For these records, count the lines containing the word "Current" and respond with the number alone.

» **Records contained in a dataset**
———

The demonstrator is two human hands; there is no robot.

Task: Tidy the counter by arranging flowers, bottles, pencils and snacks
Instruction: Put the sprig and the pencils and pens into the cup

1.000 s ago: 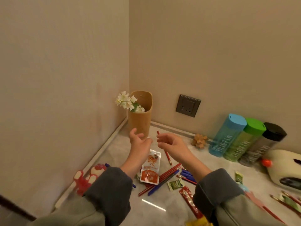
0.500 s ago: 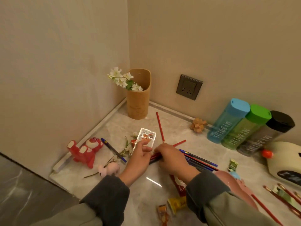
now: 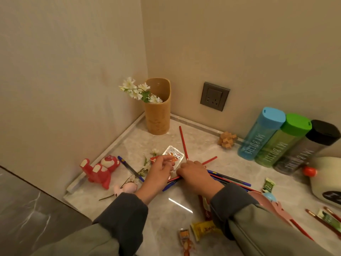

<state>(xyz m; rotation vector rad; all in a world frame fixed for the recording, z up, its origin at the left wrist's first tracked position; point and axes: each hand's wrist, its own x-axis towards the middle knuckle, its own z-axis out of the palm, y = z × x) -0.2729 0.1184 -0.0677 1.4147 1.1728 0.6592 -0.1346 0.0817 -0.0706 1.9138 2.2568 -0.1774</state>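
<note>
My left hand [image 3: 160, 170] pinches the near edge of a silver-and-orange snack packet [image 3: 174, 155], which is tilted up off the counter. My right hand [image 3: 195, 174] is closed over a bundle of red and blue pencils [image 3: 228, 179] lying flat. One red pencil [image 3: 183, 143] lies apart, pointing at the wall. A tan vase [image 3: 157, 117] in the corner holds white flowers [image 3: 138, 89]. A loose flower sprig [image 3: 145, 165] lies by my left hand. Blue [image 3: 258, 133], green [image 3: 280, 141] and black [image 3: 304, 148] bottles stand along the back wall.
A red bear toy [image 3: 100, 169], a blue pen [image 3: 129, 168] and a pink toy [image 3: 125, 188] lie at the left edge. A wooden puzzle [image 3: 227, 140] sits by the bottles. Snack packs [image 3: 204, 229] lie near me, more pencils [image 3: 321, 218] and a white device [image 3: 326, 178] at right.
Both hands came down from in front of the vase to the counter. The left took the snack packet and tipped it up, the right closed on the pencil bundle.
</note>
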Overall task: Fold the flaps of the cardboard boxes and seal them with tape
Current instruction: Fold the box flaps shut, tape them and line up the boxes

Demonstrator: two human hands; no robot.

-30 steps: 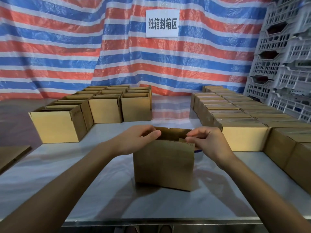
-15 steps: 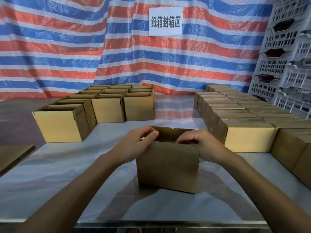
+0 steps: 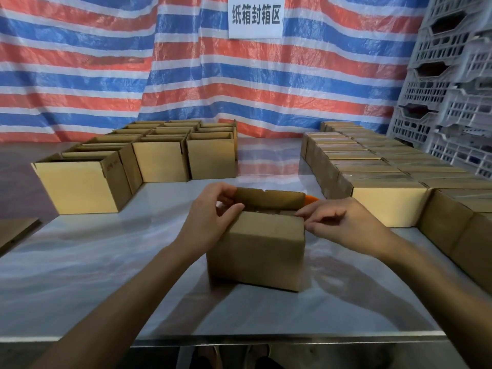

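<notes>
Left hand [image 3: 210, 222] and right hand [image 3: 343, 225] gripped a small brown cardboard box [image 3: 258, 251], flaps [image 3: 269, 199] half-folded, untaped; open tan cardboard boxes [image 3: 80, 187] waited.

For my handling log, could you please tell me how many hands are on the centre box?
2. The left hand grips the box at its top left edge; the right hand pinches its top right corner.

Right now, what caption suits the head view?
Left hand and right hand fold flaps of a cardboard box on the table.
</notes>
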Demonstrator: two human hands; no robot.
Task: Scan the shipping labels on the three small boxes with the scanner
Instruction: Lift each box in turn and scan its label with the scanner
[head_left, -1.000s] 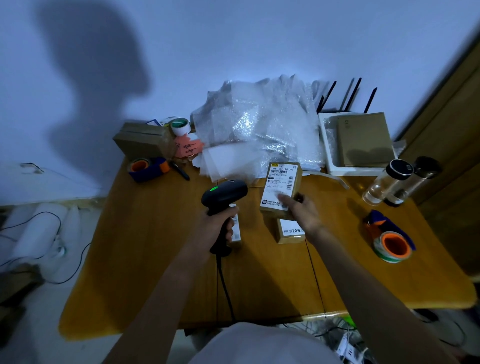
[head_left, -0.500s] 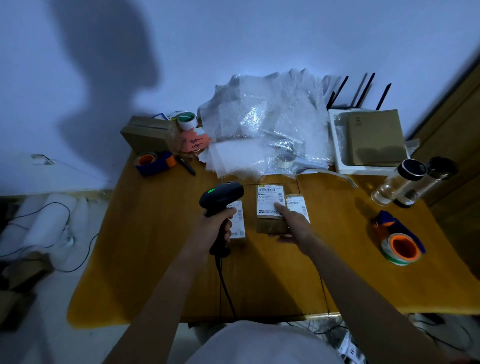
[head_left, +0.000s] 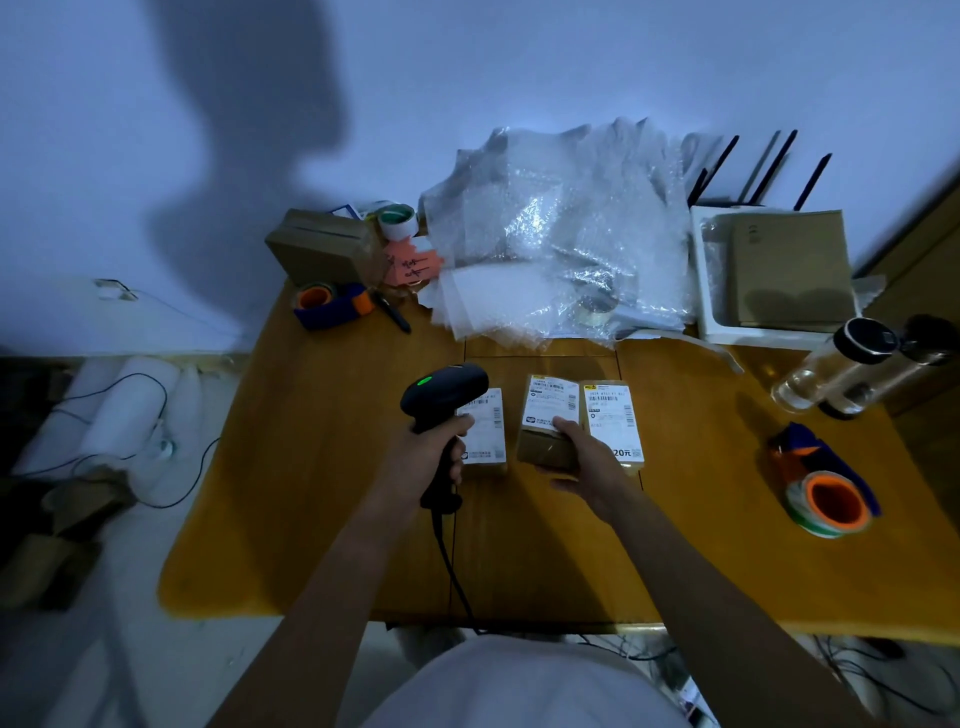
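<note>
While three small cardboard boxes lie in a row on the glossy wooden table (head_left: 322, 467) at mid-frame, each bears a white printed label with barcodes. The left box (head_left: 485, 431) sits partly behind the scanner (head_left: 441, 400), a rounded black plastic pistol shape with a green light on top and a cable trailing down the frame. The left hand (head_left: 426, 457) is wrapped tight round its handle, forearm reaching up from the lower left. The right hand (head_left: 584, 460) clasps the near end of the middle box (head_left: 548, 421), thumb on its label, fingers curled under. The right box (head_left: 613, 415) lies just beside it, touching; its label reads "20元", the finer print too small to read. Crinkled bubble wrap (head_left: 561, 234) is heaped at upper centre. A tape roll (head_left: 831, 506) with an orange core lies at right.
</note>
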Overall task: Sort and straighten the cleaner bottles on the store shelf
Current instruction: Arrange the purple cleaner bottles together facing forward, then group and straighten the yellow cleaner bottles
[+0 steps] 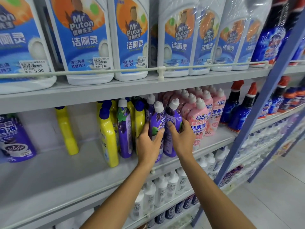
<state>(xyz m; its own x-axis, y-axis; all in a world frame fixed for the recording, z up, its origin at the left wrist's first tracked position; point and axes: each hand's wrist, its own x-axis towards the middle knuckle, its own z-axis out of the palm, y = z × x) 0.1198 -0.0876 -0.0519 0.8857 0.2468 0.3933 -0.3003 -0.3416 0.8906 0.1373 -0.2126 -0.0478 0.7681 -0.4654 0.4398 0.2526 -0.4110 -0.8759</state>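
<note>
Both hands [149, 146] [182, 138] gripping adjacent purple bottles [156, 123] [173, 123].

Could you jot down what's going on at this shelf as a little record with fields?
place: store shelf of cleaners
left hand: grips a purple bottle
right hand: grips the next purple bottle
right neighbours: pink bottles
left neighbours: yellow bottles, one leaning alone
shelf above: white Mr Puton bottles, tagged 5.00
</note>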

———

» **Exercise output**
2